Symfony 2, doctrine 2.1. I've got two entities and one intermediate entity (join table). User, Pref, and UsersPrefs. Pref table is dictionary table, so that I could change pref name in one place only. Ok, let's see the picture:
infographic http://dl.dropbox.com/u/22495762/infographic.png
As You can see, I want to have a checkbox group, with all the possible choices (prefs) and preferred choices checked. So, if there are 3 prefs, and only 2 selected by the user, there should be 3 checkboxes, 2 selected.
It's simple, if done plain PHP - query database twice to get list of all prefs and user prefs, render checkboxes depending on values, add some actions to handle form submit, done.
But for the life of God I can't get this to work using symfony & doctrine. I was able to get to the point where I can update relationships in doctrine and further in database, but I'm using raw query values for that:
$data = $request->request->get('some_form');
and this supposedly isn't the way it should be done?
Morevoer, I'm completely stuck as to how should I display checkbox list. I either get list of all options, none checked, or only user options, all checked. Or 'left joined' result set with checkboxes for all cases, useless anyway.
I've come to the point where I tried to overload twig checkbox template, but I couldn't pass variables to the form template, and that was the last straw...
EDIT:
This way I'm getting group of checkboxes, not connected to user choices:
->add('prefs', 'entity', array(
'class' => 'Some\TestBundle\Entity\Pref',
'expanded' => 'true',
'multiple' => 'true',
'property' => 'name'
))
And this way I'm getting only user choices, all checked:
->add('prefs', 'entity', array(
'class' => 'Some\TestBundle\Entity\UserPrefs',
'multiple' => 'false',
'expanded' => 'false',
'property' => 'pref.name',
'query_builder' => function(EntityRepository $er) use ($id) {
return $er->createQueryBuilder('u')
->where("u.user = :id")
->setParameter('id', $id)
;
},
))
And I tried left joins and other options, but at best I could get list of all possible options for all possible users, checked accordingly.
EDIT (POSSIBLE SOLUTION):
I'm displaying checkbox group:
->add('pref_ids', 'choice', array(
'choices' => array(
'1' => 'pref one',
'2' => 'pref two',
'3' => 'pref three',
),
'expanded' => 'true',
'multiple' => 'true'
))
I've added $pref_ids array in User entity. Now I just need to set values in array according to preferences chosen by user:
public function setPrefIds()
{
$prefs = $this->getPrefs();
$this->pref_ids = array();
foreach($prefs as $pref){
array_push($this->pref_ids, $pref->getPref()->getId());
}
return $this;
}
This way I get appropriate checkboxes checked.
Writing values to database is reversal of the process. I'm getting input values from request:
$data = $request->request->get('edit_form');
var_dump($data['pref_ids']);
Removing all user prefs:
foreach ($userPrefs as $pref){
$em->remove($pref);
}
And setting actual associations in doctrine from ids:
$entity->setPrefsById($em, $data['pref_ids']);
Here I'm passing entity manager to entity itself, but I need to refactor it, because it looks kinda messy this way.
Then $em->flush(); and that's it.
That's the best I could come up with. Probably it's overcomplicated and should be done entirely different way.

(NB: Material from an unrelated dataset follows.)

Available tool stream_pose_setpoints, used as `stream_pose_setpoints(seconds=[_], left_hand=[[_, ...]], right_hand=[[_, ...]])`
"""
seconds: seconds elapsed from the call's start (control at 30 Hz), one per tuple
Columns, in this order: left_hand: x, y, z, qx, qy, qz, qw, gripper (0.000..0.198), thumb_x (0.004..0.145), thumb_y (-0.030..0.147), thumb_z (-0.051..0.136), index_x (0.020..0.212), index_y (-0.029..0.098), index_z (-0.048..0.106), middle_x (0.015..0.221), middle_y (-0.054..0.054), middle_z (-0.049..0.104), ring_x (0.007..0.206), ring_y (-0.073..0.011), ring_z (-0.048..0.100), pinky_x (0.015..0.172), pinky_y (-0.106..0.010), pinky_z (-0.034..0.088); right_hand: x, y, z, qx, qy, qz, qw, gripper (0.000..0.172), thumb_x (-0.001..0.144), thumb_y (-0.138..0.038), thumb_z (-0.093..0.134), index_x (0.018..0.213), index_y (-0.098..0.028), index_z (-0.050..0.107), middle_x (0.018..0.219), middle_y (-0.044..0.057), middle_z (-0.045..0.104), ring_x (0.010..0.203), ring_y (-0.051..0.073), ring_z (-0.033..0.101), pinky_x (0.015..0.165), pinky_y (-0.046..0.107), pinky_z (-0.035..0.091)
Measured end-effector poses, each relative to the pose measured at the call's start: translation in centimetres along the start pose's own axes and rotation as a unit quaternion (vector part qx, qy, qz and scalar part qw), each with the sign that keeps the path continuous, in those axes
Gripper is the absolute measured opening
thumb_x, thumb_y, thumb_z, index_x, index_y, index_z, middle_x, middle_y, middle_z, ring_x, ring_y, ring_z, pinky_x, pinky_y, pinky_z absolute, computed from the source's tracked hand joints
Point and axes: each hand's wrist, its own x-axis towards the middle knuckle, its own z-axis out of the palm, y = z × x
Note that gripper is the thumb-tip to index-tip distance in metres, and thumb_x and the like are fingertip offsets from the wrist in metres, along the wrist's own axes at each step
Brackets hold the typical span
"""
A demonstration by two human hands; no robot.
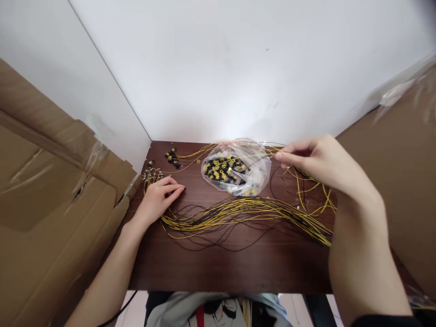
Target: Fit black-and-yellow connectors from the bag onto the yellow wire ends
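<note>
My right hand [316,161] is raised over the right side of the table, thumb and forefinger pinched on a thin yellow wire [255,156] that runs left above a clear plastic bag. Lower on the left, my left hand [158,198] has its thumb and forefinger tips pressed together; anything between them is too small to make out. Beside its wrist lies a bundle of yellow and black wires [231,211], stretching right across the table. Small metal wire ends [152,175] cluster just behind that hand. The plastic bag [260,170] holds many black-and-yellow connectors [223,169].
Several black-and-yellow connectors [173,157] with wires attached lie at the back left of the brown table [231,268]. Loose yellow wires [315,188] curl at the right. Cardboard [51,218] stands on the left, more cardboard [395,150] on the right, and a white wall [238,68] behind.
</note>
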Motion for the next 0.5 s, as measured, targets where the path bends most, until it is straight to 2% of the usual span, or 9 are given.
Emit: stream_pose_setpoints(seconds=[0.1,0.2,0.3,0.4,0.47,0.5], left_hand=[[0.1,0.1,-0.2,0.002,0.003,-0.001,1.0,0.027,0.087,0.033,0.05,0.092,0.016,0.071,0.09,-0.006,0.064,0.079,-0.0153,0.06,0.072,-0.026,0.047],[0.7,0.5,-0.5,0.009,0.034,0.007,0.999,0.025,0.087,0.029,0.049,0.098,0.018,0.069,0.103,-0.008,0.063,0.091,-0.0177,0.06,0.075,-0.028,0.048],[2.0,2.0,-0.9,0.015,0.07,0.029,0.997,0.025,0.087,0.026,0.048,0.1,0.02,0.067,0.113,-0.008,0.062,0.1,-0.0197,0.058,0.084,-0.033,0.047],[3.2,5.9,-1.9,-0.021,0.069,0.056,0.996,0.024,0.088,0.028,0.046,0.096,0.02,0.068,0.108,-0.007,0.065,0.101,-0.0203,0.058,0.088,-0.036,0.046],[3.0,9.5,-2.9,-0.09,0.034,0.05,0.994,0.024,0.087,0.031,0.047,0.091,0.021,0.068,0.093,-0.005,0.068,0.086,-0.0186,0.061,0.076,-0.035,0.05],[2.5,11.1,-3.4,-0.123,0.02,0.046,0.991,0.024,0.087,0.034,0.047,0.088,0.024,0.068,0.085,-0.004,0.068,0.079,-0.0187,0.061,0.069,-0.036,0.051]], right_hand=[[-1.3,3.3,0.4,-0.04,-0.041,0.051,0.997,0.027,0.076,-0.041,0.059,0.065,-0.019,0.069,0.06,0.002,0.065,0.052,0.014,0.054,0.053,0.029,0.039],[-2.6,6.8,1.0,-0.096,-0.099,0.117,0.984,0.026,0.078,-0.039,0.055,0.069,-0.02,0.071,0.064,0.003,0.067,0.057,0.017,0.059,0.056,0.031,0.041],[-3.4,9.4,1.6,-0.166,-0.092,0.153,0.97,0.024,0.075,-0.039,0.059,0.085,-0.021,0.072,0.079,0.005,0.071,0.073,0.024,0.065,0.064,0.034,0.046],[-3.5,9.7,1.9,-0.251,-0.025,0.134,0.958,0.042,0.069,-0.038,0.066,0.105,-0.017,0.068,0.102,0.013,0.068,0.094,0.032,0.062,0.078,0.042,0.047],[-3.3,8.3,2.3,-0.257,0.036,0.068,0.963,0.046,0.07,-0.036,0.066,0.111,-0.016,0.064,0.113,0.015,0.062,0.105,0.034,0.056,0.087,0.047,0.044],[-3.1,7.3,2.6,-0.228,0.061,0.024,0.971,0.042,0.074,-0.034,0.065,0.112,-0.017,0.063,0.114,0.014,0.062,0.108,0.032,0.055,0.09,0.046,0.043]])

Unfortunately couldn't figure out this "other way".
You need the choice field type: http://symfony.com/doc/current/reference/forms/types/choice.html
In your builder, it will be something like
$builder->add('prefs', 'choice', array('multiple' => true, 'expanded' => true, 'choices' => fetch the available prefs from the database here);
Edit: Sorry I'm mistaken, you need the "Entity" type, which fetches automatically the choices from the database: http://symfony.com/doc/current/reference/forms/types/entity.html
You must still put multiple => true expanded => true to get checkboxes.